▶ MATERIAL FOR THIS EXERCISE:

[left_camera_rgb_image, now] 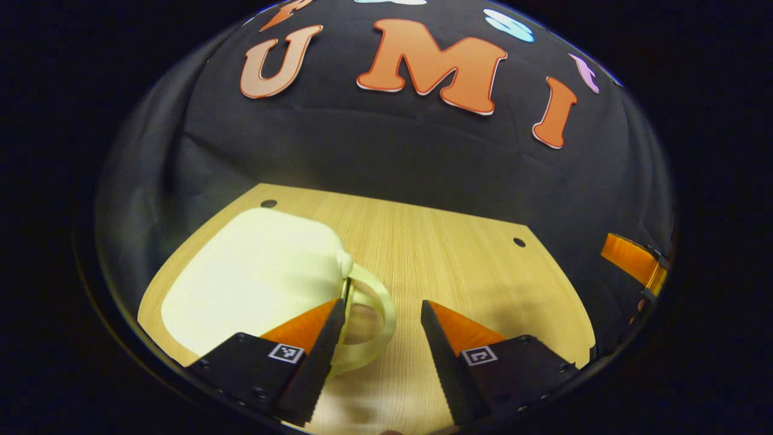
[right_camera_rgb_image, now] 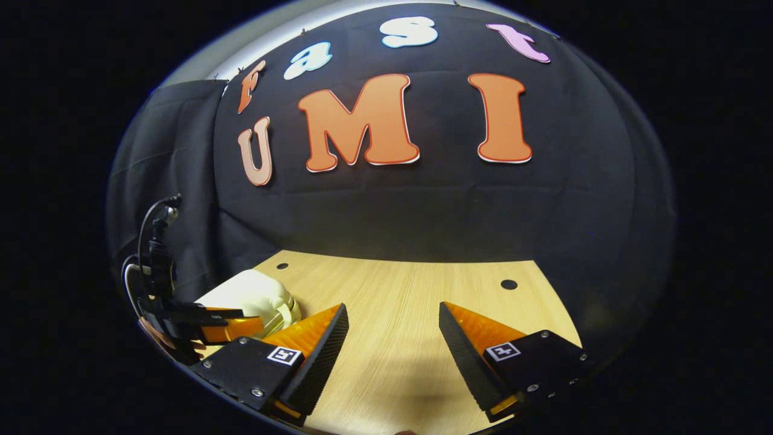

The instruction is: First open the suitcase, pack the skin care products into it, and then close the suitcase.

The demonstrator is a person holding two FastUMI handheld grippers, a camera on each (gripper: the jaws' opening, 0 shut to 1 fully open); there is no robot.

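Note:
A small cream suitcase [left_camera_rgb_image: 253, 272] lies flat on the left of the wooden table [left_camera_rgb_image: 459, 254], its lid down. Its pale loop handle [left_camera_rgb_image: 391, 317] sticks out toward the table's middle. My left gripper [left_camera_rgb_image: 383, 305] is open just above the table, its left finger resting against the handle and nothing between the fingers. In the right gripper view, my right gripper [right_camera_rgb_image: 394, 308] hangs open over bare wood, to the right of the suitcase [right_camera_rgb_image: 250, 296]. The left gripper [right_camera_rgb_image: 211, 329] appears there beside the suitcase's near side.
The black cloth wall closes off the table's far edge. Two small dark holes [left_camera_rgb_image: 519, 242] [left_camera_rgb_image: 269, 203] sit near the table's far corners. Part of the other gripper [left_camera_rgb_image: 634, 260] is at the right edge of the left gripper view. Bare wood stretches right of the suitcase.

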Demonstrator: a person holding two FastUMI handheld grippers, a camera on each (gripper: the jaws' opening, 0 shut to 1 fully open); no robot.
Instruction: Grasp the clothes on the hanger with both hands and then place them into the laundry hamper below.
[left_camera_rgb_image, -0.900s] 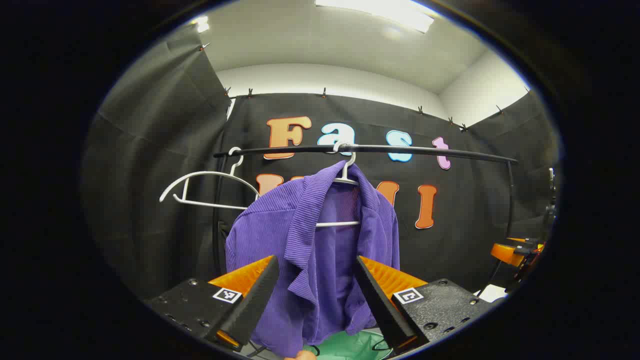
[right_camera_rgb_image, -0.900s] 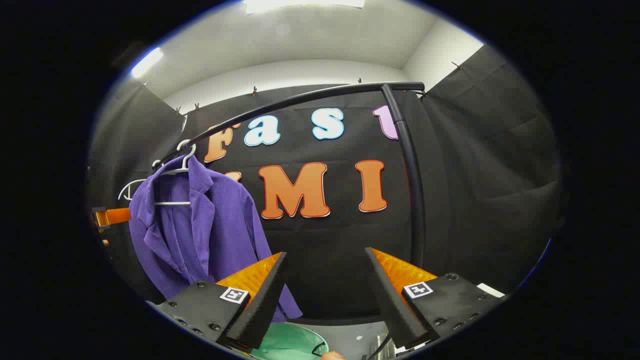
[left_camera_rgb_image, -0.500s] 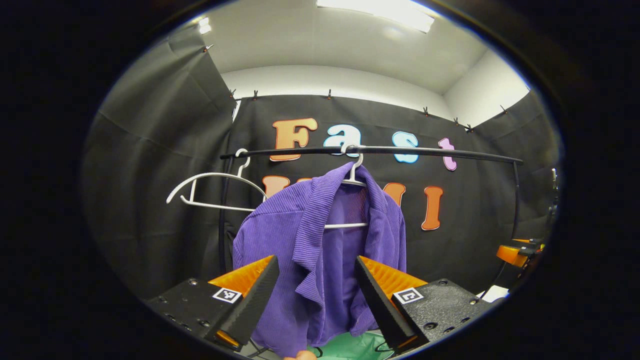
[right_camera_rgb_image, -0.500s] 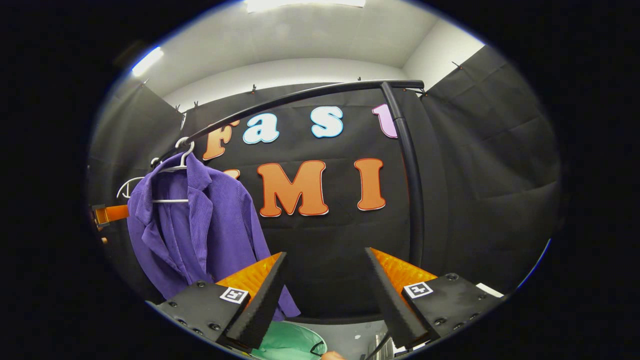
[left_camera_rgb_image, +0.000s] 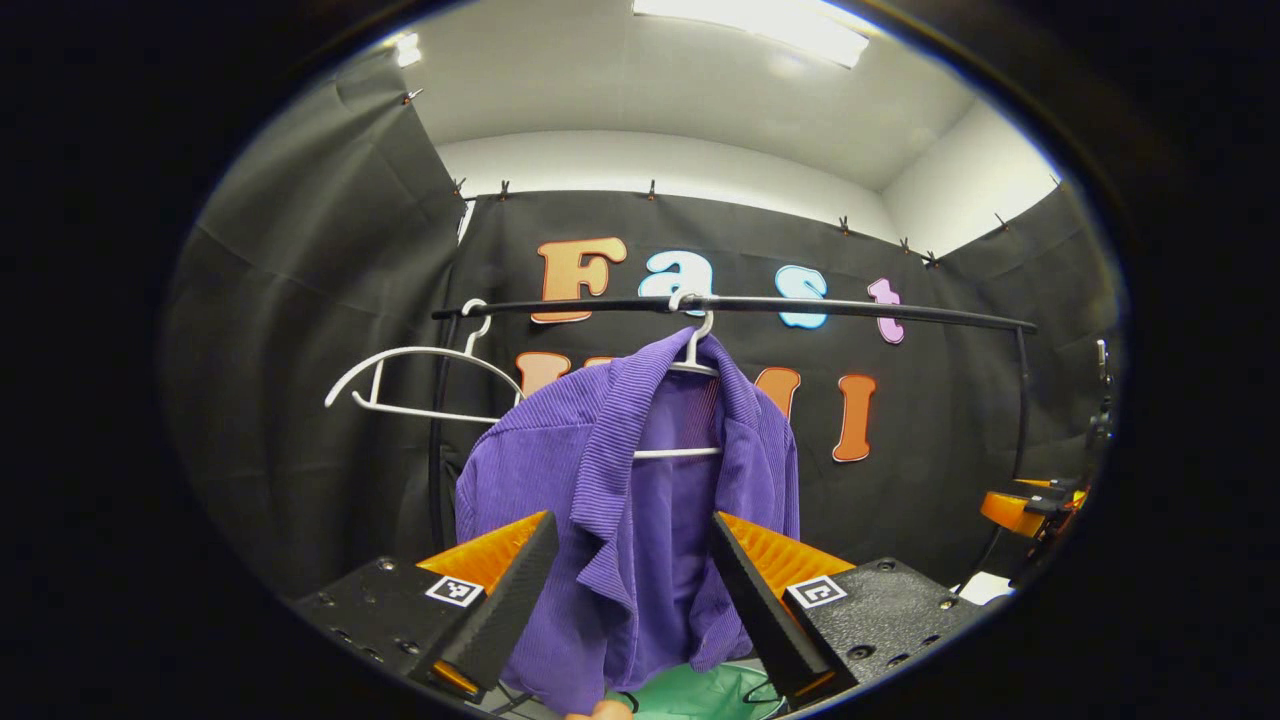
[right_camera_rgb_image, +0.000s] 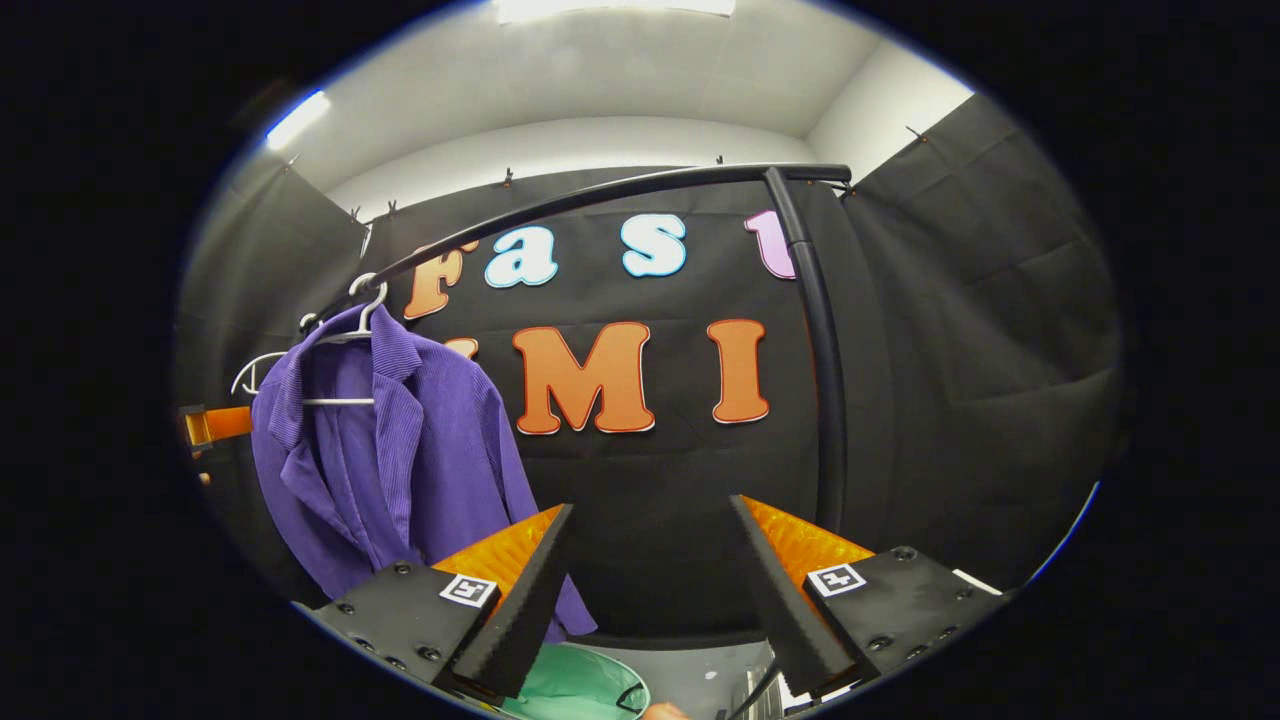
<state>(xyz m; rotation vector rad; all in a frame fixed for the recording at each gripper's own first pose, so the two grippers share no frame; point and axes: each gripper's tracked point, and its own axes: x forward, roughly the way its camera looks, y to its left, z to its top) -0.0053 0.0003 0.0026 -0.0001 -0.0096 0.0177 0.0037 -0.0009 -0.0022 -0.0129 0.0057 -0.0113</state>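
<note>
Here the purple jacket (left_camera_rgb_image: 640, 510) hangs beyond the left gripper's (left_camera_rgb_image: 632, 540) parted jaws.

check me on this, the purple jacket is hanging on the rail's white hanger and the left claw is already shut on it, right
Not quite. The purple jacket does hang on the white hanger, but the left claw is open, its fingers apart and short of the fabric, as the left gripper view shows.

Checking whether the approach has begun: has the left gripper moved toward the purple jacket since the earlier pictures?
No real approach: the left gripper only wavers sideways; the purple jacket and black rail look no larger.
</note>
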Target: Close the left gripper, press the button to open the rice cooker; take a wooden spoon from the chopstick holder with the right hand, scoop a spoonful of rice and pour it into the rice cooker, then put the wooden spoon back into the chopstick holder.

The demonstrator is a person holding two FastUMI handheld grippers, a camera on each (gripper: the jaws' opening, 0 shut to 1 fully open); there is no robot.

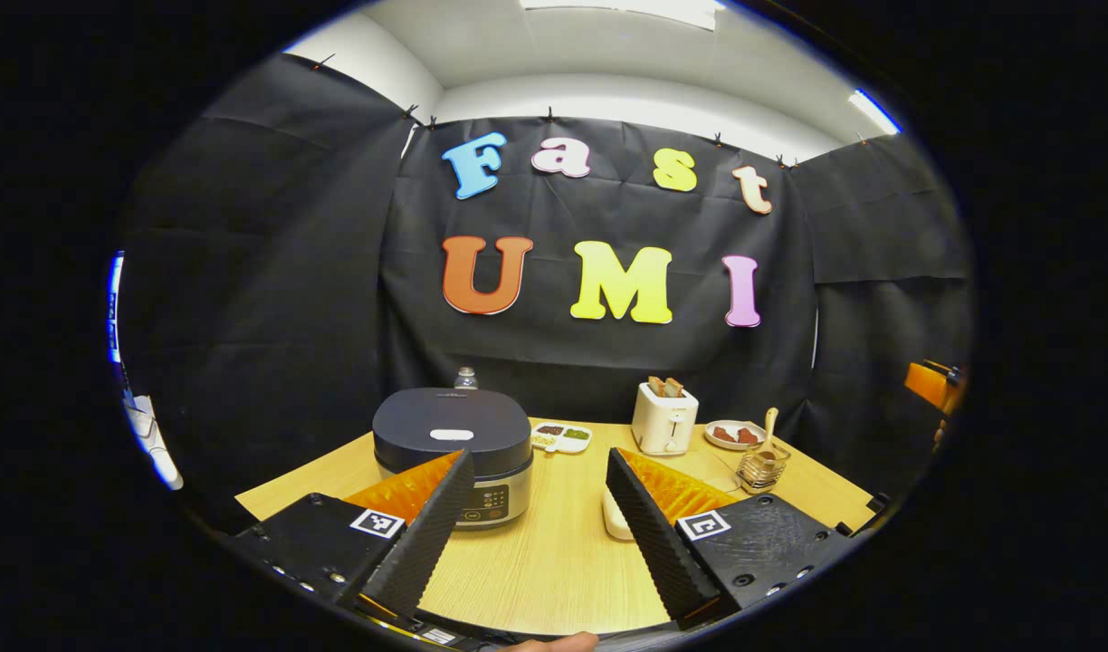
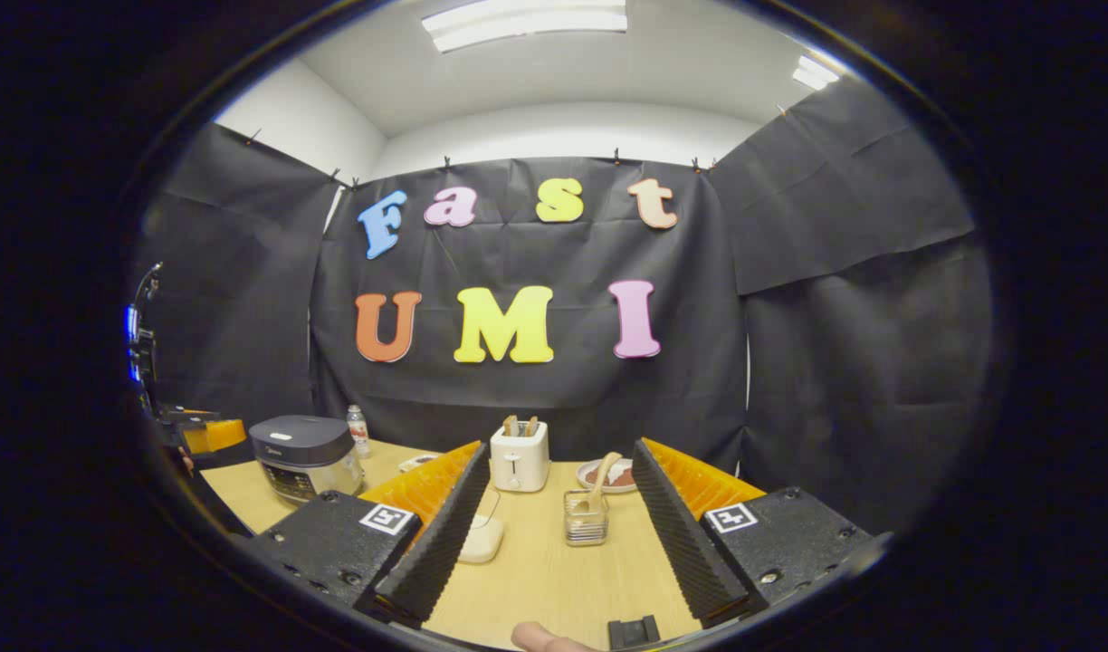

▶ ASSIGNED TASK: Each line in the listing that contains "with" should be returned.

▶ ANSWER BOX:
Instruction: Grasp the clothes on the hanger with both hands and then place them into the laundry hamper below.
Target: Close the left gripper, press the button to open the rice cooker; take a wooden spoon from the chopstick holder with the right hand, scoop a spoonful of rice and pour it into the rice cooker, then put the wooden spoon back into the chopstick holder.

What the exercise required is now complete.